• [Your goal] The response must consist of the complete listing below, reproduced without alteration.
##############################
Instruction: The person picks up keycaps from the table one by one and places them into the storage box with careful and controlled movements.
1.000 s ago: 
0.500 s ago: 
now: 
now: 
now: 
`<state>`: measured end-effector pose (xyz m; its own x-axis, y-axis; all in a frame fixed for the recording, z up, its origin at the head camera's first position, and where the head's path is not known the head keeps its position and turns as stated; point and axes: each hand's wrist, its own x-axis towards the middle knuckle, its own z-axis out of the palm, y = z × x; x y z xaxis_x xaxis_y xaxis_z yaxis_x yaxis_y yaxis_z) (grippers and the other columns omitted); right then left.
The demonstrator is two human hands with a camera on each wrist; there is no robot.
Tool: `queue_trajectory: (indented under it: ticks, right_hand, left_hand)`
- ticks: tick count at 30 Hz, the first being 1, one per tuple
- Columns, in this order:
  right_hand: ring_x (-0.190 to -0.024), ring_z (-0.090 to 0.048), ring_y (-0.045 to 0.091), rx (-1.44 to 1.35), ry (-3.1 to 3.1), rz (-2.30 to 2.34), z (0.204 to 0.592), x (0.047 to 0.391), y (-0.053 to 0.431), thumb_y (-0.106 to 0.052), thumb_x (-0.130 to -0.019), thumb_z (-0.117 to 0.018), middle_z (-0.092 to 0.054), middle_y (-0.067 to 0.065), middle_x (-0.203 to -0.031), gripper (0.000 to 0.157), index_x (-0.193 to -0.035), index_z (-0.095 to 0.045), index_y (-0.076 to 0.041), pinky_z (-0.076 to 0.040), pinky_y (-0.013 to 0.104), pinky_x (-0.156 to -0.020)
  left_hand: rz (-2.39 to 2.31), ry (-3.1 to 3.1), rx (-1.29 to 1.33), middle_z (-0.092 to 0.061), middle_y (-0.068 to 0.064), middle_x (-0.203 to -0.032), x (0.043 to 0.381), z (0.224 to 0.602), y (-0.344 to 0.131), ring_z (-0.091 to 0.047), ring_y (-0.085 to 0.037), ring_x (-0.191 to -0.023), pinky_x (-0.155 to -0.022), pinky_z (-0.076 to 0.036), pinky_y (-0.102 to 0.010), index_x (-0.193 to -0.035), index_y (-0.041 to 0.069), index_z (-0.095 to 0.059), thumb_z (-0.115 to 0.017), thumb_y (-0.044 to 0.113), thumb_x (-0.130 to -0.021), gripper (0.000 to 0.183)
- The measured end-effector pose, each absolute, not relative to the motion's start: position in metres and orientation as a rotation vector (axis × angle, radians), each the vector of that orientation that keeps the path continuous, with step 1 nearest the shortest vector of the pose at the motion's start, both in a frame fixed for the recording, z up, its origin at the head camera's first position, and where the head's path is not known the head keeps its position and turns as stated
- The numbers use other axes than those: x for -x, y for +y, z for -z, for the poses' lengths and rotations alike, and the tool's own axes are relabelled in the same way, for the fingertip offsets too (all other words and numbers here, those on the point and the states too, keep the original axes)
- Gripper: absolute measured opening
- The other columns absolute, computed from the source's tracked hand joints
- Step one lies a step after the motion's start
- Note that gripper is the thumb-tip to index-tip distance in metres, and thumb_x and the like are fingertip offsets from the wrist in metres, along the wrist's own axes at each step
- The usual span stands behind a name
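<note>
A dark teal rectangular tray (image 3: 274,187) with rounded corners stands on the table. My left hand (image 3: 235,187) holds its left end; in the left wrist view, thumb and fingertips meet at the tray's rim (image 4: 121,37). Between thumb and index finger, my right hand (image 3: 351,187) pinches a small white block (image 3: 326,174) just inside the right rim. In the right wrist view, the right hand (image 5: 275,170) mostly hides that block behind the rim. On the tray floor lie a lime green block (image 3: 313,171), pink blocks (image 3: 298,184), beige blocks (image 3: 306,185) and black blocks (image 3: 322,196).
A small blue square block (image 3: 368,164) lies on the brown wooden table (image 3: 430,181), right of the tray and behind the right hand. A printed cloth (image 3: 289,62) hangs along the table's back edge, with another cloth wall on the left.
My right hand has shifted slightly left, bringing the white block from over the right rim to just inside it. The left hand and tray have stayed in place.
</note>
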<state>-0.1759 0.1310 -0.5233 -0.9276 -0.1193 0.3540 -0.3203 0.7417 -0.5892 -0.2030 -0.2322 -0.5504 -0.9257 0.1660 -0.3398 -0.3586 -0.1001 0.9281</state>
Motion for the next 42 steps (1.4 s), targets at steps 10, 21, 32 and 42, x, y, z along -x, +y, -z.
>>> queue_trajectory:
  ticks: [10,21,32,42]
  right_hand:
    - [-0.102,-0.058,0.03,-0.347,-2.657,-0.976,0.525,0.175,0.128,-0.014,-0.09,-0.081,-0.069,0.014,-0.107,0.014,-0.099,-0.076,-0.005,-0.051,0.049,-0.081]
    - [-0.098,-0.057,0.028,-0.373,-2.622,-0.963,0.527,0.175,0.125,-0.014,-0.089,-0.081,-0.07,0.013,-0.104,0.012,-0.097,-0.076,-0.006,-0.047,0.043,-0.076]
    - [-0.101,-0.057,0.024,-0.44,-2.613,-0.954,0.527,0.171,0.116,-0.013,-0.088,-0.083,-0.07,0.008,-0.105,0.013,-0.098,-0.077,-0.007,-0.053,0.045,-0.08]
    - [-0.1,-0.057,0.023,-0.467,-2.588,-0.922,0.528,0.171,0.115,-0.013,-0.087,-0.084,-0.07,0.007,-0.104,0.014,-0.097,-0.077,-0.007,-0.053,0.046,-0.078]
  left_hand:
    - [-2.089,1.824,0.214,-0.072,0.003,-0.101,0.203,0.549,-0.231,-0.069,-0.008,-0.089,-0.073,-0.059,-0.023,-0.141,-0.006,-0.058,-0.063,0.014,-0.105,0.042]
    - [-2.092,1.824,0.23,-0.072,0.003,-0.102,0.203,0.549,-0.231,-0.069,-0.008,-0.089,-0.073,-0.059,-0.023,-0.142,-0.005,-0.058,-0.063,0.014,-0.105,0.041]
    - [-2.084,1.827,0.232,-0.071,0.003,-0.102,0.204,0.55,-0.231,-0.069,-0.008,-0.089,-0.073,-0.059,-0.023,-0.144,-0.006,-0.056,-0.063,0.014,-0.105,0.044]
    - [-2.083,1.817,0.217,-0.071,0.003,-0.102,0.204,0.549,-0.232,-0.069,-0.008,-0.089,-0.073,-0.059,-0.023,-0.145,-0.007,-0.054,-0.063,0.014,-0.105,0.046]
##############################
• [Task result]
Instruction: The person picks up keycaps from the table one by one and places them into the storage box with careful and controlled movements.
1.000 s ago: 
0.500 s ago: 
now: 
now: 
now: 
`<state>`: measured end-effector pose (xyz m; its own x-axis, y-axis; all in a frame fixed for the recording, z up, its origin at the head camera's first position, and where the head's path is not known the head keeps its position and turns as stated; point and axes: each hand's wrist, its own x-axis towards the middle knuckle, its own z-axis out of the palm, y = z × x; x y z xaxis_x xaxis_y xaxis_z yaxis_x yaxis_y yaxis_z) (grippers and the other columns omitted); right then left.
The demonstrator is two human hands with a camera on each wrist; there is no robot.
Tool: `queue_trajectory: (indented under it: ticks, right_hand, left_hand)`
- ticks: tick count at 30 Hz, the first being 1, one per tuple
- Columns, in this order:
  right_hand: ring_x (-0.190 to -0.024), ring_z (-0.090 to 0.048), ring_y (-0.045 to 0.091), rx (-1.44 to 1.35), ry (-3.1 to 3.1), rz (-2.30 to 2.34), z (0.204 to 0.592), x (0.047 to 0.391), y (-0.053 to 0.431), thumb_y (-0.106 to 0.052), thumb_x (-0.130 to -0.019), thumb_z (-0.117 to 0.018), middle_z (-0.092 to 0.054), middle_y (-0.067 to 0.065), middle_x (-0.203 to -0.031), gripper (0.000 to 0.157), index_x (-0.193 to -0.035), index_z (-0.095 to 0.045), index_y (-0.076 to 0.041), pinky_z (-0.076 to 0.040), pinky_y (-0.013 to 0.104), pinky_x (-0.156 to -0.020)
  left_hand: rz (-2.39 to 2.31), ry (-3.1 to 3.1), rx (-1.29 to 1.33), middle_z (-0.092 to 0.061), middle_y (-0.068 to 0.064), middle_x (-0.203 to -0.032), x (0.043 to 0.381), z (0.224 to 0.602), y (-0.344 to 0.131), ring_z (-0.091 to 0.047), ring_y (-0.085 to 0.037), ring_x (-0.191 to -0.023), pinky_x (-0.155 to -0.022), pinky_z (-0.076 to 0.036), pinky_y (-0.102 to 0.010), index_x (-0.193 to -0.035), index_y (-0.041 to 0.069), index_z (-0.095 to 0.059), thumb_z (-0.115 to 0.017), thumb_y (-0.044 to 0.113), thumb_x (-0.130 to -0.021), gripper (0.000 to 0.183)
- The measured end-effector pose, each absolute, not relative to the motion's start: position in metres and orientation as a rotation vector (axis × angle, radians), each the vector of that orientation that keeps the path continuous, with step 1 nearest the shortest vector of the pose at the motion's start, both in a frame fixed for the recording, z up, its origin at the head camera's first position, and where the head's path is not known the head keeps its position and turns as stated
- The numbers use other axes than those: x for -x, y for +y, z for -z, for the poses' lengths and rotations alike, and the tool's own axes are relabelled in the same way, for the fingertip offsets too (all other words and numbers here, those on the point and the states too, keep the original axes)
- Gripper: absolute measured opening
- The other columns absolute, computed from the source's tracked hand joints
- Step one lies a step after the motion's start
- Note that gripper is the thumb-tip to index-tip distance in metres, and thumb_x and the like are fingertip offsets from the wrist in metres, along the wrist's own axes at each step
- The usual span stands behind a name
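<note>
A dark teal rectangular tray (image 3: 274,187) with rounded corners stands on the table. My left hand (image 3: 235,187) holds its left end; in the left wrist view, thumb and fingertips meet at the tray's rim (image 4: 121,37). Between thumb and index finger, my right hand (image 3: 351,187) pinches a small white block (image 3: 326,174) just inside the right rim. In the right wrist view, the right hand (image 5: 275,170) mostly hides that block behind the rim. On the tray floor lie a lime green block (image 3: 313,171), pink blocks (image 3: 298,184), beige blocks (image 3: 306,185) and black blocks (image 3: 322,196).
A small blue square block (image 3: 368,164) lies on the brown wooden table (image 3: 430,181), right of the tray and behind the right hand. A printed cloth (image 3: 289,62) hangs along the table's back edge, with another cloth wall on the left.
My right hand has shifted slightly left, bringing the white block from over the right rim to just inside it. The left hand and tray have stayed in place.
</note>
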<state>-0.1759 0.1310 -0.5233 -0.9276 -0.1193 0.3540 -0.3203 0.7417 -0.5892 -0.2030 -0.2322 -0.5504 -0.9257 0.1660 -0.3398 -0.3586 -0.1001 0.9281</state>
Motion for the next 42 steps (1.4 s), targets at steps 10, 21, 32 and 42, x, y, z along -x, +y, -z.
>>> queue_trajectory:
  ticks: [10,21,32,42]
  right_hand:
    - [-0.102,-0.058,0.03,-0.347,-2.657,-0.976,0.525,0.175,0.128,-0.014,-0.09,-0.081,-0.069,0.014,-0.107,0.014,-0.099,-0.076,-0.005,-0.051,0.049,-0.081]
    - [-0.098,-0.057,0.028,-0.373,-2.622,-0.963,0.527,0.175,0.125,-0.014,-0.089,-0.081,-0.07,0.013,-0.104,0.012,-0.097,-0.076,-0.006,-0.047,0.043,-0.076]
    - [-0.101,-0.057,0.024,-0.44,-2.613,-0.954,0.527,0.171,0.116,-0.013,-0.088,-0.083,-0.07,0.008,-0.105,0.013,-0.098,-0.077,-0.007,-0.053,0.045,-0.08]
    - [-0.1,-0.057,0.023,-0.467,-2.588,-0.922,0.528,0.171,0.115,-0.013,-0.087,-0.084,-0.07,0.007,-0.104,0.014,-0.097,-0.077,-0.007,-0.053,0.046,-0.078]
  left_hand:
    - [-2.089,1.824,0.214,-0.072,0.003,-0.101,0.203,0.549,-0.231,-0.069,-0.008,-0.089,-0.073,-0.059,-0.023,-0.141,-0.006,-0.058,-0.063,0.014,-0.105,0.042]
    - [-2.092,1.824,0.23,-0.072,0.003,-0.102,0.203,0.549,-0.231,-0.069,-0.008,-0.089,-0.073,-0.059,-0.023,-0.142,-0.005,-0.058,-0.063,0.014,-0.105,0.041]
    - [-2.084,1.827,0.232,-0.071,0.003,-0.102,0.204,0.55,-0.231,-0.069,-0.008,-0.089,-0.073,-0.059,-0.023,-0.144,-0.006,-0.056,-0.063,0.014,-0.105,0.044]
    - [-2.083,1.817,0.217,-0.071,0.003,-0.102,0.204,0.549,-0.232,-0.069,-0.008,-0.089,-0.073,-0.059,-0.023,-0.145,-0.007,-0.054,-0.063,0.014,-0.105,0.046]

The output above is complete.